Aug 23 2021

The Warrens and the White Lady of Union Cemetery

In the early days of my skeptical activism I and my colleagues often took on some of the classics of pseudoscience, such as UFOs, dowsing, astrology, and ghost-hunting. As a New England-based group we also focused on local pseudoscience, which means ghosts and ghost-hunting. By coincidence we had perhaps the most famous ghost hunters in the world living just a couple towns over from us, Ed and Lorraine Warren. They were made famous by the Amityville Horror case, and more recently by The Conjuring series of movies.

Even 23 years ago, when we encountered the Warrens, they were famous. They made the college circuit with their talks and slide-shows, held ghost-hunting classes, and spawned dozens of breakaway groups over the years. They were clearly the big fish in our little pond, and so we didn’t know what quite to expect when they agreed to allow us to interview and then investigate them. I want to stress this was a collaborative endeavor throughout, although they certainly weren’t happy with our final conclusions.

On our initial visit Ed gave us a tour of his basement museum, which he claimed was the most haunted place in the world. It included that Raggedy Ann doll that is now the focus of The Conjuring movies, which was kept behind a glass case with a stern warning not to open. I was amused that the collection of haunted items includes a D&D handbook, the Unearthed Arcana. We also asked Ed to show us his best piece of evidence after years of hunting ghosts, and without any hesitation he said it was his video of the White Lady of Union Cemetery. This video has now been digitized and uploaded to Youtube, so you can see for yourself what Ed considered his best evidence.

I watched this video off the original VHS 23 years ago, an my memory is that the quality was much better than what we are seeing now. I wonder if the tape itself degraded over the years, perhaps with multiple replayings. I also wonder if what we are seeing was made from a copy. There is also a more cynical explanation, which I will get to below. In any case, you can still make out the blob that Ed considered his single best piece of evidence for the existence of ghosts. The white blob comes in an out of focus, and appears to be passing through shadows (this was filmed in a cemetery at night) as it walks among the graves. The obvious question is – what are we looking at? How useful is this as a piece of scientific evidence?

We argued at the time that it is, essentially, useless. The blob is at that perfect distance and resolution that you can see that something is there, it’s a vague human form and it does appear to be walking, but you cannot make out what it actually is. Is that a person in a white sheet? I don’t know, and that’s the point.

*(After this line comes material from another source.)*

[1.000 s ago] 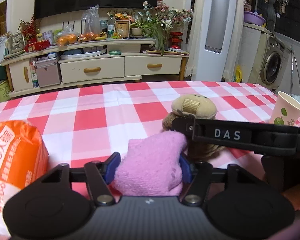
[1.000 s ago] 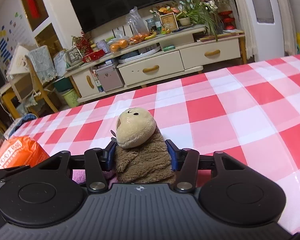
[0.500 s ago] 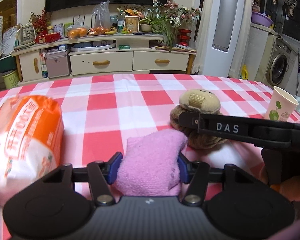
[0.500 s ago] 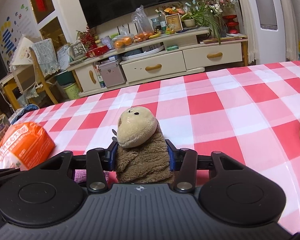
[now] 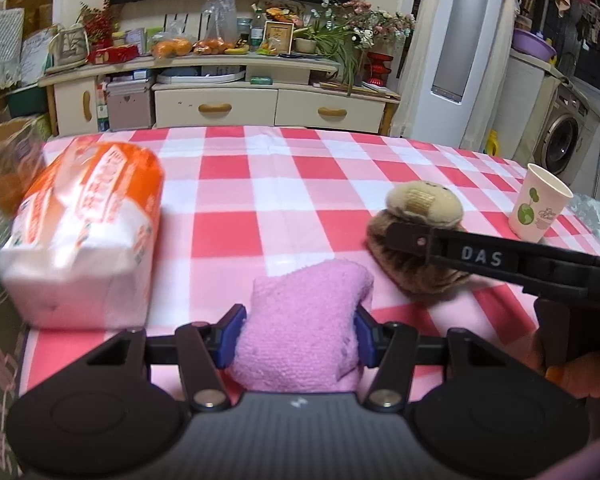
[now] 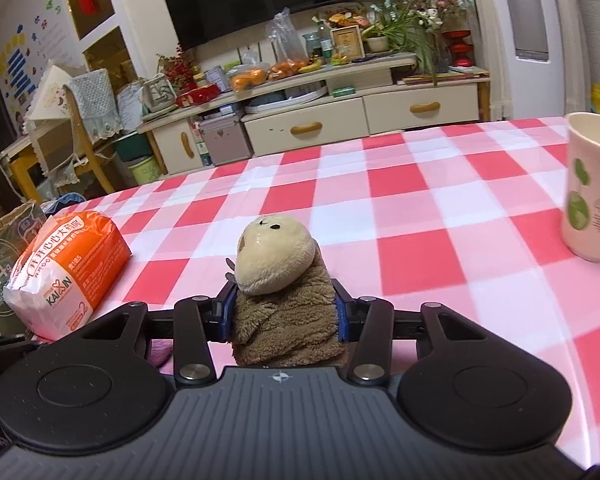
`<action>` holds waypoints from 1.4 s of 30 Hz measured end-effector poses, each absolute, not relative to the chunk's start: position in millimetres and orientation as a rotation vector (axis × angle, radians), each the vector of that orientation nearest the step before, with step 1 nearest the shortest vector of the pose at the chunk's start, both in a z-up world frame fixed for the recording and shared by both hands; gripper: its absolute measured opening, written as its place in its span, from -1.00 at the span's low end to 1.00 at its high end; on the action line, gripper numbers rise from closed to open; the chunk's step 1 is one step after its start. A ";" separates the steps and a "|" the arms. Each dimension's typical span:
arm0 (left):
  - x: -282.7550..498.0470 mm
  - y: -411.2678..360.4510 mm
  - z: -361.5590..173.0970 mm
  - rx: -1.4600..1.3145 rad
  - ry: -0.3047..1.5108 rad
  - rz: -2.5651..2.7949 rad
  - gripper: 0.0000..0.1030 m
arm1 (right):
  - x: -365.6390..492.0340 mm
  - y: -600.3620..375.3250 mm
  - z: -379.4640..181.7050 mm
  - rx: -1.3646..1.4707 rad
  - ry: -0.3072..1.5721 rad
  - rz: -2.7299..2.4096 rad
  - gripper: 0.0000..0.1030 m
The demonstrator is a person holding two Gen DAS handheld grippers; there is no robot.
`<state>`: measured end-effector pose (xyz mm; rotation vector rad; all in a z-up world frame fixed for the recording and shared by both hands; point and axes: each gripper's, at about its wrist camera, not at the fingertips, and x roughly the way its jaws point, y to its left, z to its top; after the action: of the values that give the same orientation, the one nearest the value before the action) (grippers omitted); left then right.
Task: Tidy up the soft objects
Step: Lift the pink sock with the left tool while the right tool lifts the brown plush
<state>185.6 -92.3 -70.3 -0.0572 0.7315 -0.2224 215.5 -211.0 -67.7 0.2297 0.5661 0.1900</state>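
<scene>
**Both grippers held a soft object over the checked table**

Your left gripper (image 5: 298, 334) pressed its blue pads into the pink towel (image 5: 302, 320), pointing downward. Your right gripper (image 6: 284, 312) squeezed the brown plush toy (image 6: 282, 280) the same way; both jaws had just been closing. Only the left view showed your fingers (image 5: 580, 376). The tissue pack (image 5: 84, 232) lay at the left, the paper cup (image 6: 590, 188) at the right.
</scene>
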 end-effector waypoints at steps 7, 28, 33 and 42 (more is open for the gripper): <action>165.0 -83.2 -61.4 -0.089 0.731 -0.232 0.06 | 195.0 -220.6 -62.6 0.272 0.554 0.152 0.07; 117.8 -61.0 -6.0 -0.145 0.627 -0.333 0.06 | 128.2 -191.8 -38.5 0.180 0.566 0.111 0.07; 109.9 -43.6 13.0 -0.165 0.578 -0.327 0.06 | 118.2 -180.3 -21.0 0.162 0.539 0.113 0.07; 99.2 5.9 43.4 -0.226 0.488 -0.270 0.06 | 122.4 -143.1 14.8 0.152 0.499 0.189 0.07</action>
<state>99.2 5.9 43.4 -0.2259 0.4877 -0.2700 122.4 -143.1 14.8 0.1519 0.4991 0.1886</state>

One of the advantages of being an all-purpose skeptic is that you can see commonality among apparently unrelated phenomena. What do ghosts, Bigfoot, the Loch Ness Monster, and UFOs all have in common? The photographic and video evidence for them is blurry and ambiguous (when not outright faked). I would argue that the ambiguity is the phenomenon. This is why skeptics often refer to Bigfoot as “blobsquatch”. If the photo or video were clear and in focus, then it would be recognizable as something mundane. The ambiguity is therefore a feature, not a bug.

The maximally cynical interpretation of all this (not one I am outright claiming, just pointing out) is that Ed knew this too. If you wanted to produce a video that was as provocative as possible without being clear enough to determine that it was a person in a sheet, then that video is perfect. At the time of our viewing we asked Ed if we could borrow the tape so that we could have it analyzed, and he refused. I understood why he might not want the original out of his personal possession, so we asked for a copy, and he still refused. At this point we were still friendly and cooperative, so his refusal was puzzling. He simply did not want us to take a close look at that tape. Now that the video is on Youtube for the world to see, I have to wonder if the extra graniness is also not a feature.

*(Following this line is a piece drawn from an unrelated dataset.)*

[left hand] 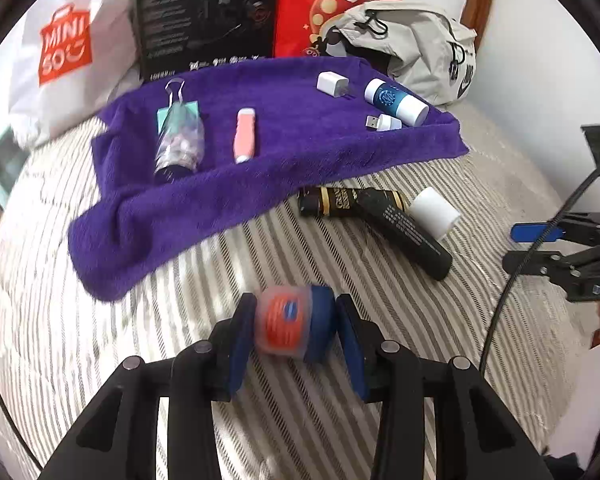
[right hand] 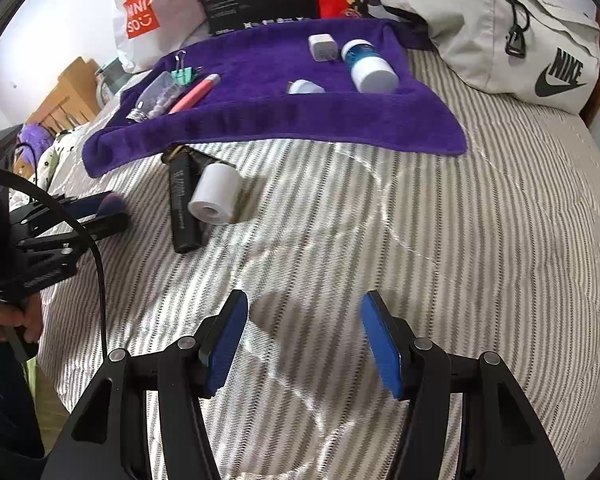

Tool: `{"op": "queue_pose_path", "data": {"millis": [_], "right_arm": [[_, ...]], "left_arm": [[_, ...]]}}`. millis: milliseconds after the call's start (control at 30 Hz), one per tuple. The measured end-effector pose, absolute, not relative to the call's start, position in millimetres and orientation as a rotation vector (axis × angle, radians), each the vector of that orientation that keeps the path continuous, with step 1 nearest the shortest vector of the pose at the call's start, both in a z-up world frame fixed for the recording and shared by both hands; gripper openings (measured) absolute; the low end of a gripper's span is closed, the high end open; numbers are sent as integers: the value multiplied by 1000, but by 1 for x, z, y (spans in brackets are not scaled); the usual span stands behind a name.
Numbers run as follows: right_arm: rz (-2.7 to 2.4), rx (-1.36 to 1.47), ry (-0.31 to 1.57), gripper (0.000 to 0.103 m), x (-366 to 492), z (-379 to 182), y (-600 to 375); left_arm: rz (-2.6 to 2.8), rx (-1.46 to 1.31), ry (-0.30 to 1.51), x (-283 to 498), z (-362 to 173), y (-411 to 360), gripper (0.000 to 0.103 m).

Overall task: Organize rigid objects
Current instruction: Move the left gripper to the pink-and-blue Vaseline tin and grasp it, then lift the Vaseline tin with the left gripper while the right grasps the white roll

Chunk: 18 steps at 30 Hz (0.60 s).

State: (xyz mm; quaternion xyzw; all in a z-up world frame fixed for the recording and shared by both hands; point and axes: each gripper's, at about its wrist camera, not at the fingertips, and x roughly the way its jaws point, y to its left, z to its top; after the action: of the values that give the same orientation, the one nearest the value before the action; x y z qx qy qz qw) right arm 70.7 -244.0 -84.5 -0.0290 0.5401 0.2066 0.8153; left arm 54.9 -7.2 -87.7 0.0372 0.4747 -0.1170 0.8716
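Left wrist view: the left gripper (left hand: 296, 330) is clamped on a small jar (left hand: 294, 326) with an orange label, above the striped bedcover (left hand: 140, 360); ahead of it lies the purple towel (left hand: 220, 184). Right wrist view: the right gripper (right hand: 304, 340) has its jaws apart, holding nothing, with a black tube (right hand: 184, 208) and white roll (right hand: 214, 194) ahead to its left.

left gripper (left hand: 296, 328) fingers clamped together on something; right gripper (right hand: 304, 340) fingers spread wide, holding nothing.
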Motion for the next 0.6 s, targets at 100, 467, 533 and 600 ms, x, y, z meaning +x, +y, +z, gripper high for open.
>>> {"op": "queue_pose_path", "data": {"millis": [100, 467, 533, 600], "right_arm": [[445, -58, 1148, 59, 69, -82, -241], [477, -26, 1079, 59, 78, -69, -218], [481, -9, 1065, 59, 86, -67, -211], [482, 1, 1058, 59, 95, -66, -203]], "left_arm": [[-238, 92, 988, 59, -88, -13, 39], [-222, 32, 995, 46, -85, -3, 34], [-218, 20, 994, 42, -85, 0, 34], [-219, 18, 999, 39, -84, 1, 34]]}}
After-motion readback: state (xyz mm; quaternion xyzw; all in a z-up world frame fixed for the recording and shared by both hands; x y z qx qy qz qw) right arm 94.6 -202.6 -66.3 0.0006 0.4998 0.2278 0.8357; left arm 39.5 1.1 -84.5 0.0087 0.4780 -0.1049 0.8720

But even being maximally charitable, the video is worthless as evidence. Someone might have been punking Ed, pranking someone else, or making a video of their own, and Ed was just happy to get his video and not question it further. I would expand the list of possibilities based on the current version of the video only, but my memory of the clearer video is that there was definitely something there, not a trick of the light or a video artifact. My clear impression at the time was of a person dressed in white fabric, which would explain Ed’s insistence that we do not get a closer look.

There are many more details and stories involved with our long term investigation of the Warrens, but I want to just make one final point. The impression of who the Warrens were, built up by the media, movies made about them, and their local reputation, was nothing like the couple we encountered. For me it was a very personal example of the power of myth. Ed and Lorraine were really just a couple of people with a hobby in ghost-hunting. They had no clue about science or investigative techniques and were blissfully unaware of real phenomena that could be mistaken for ghosts. They just somehow managed to parlay their hobby into a career, propped up by a media all too happy to treat the topic as fluff and manufacture a myth that took on a life of its own. But when you dig down, it’s just a regular Raggedy Ann doll and just a video of an indistinct blob.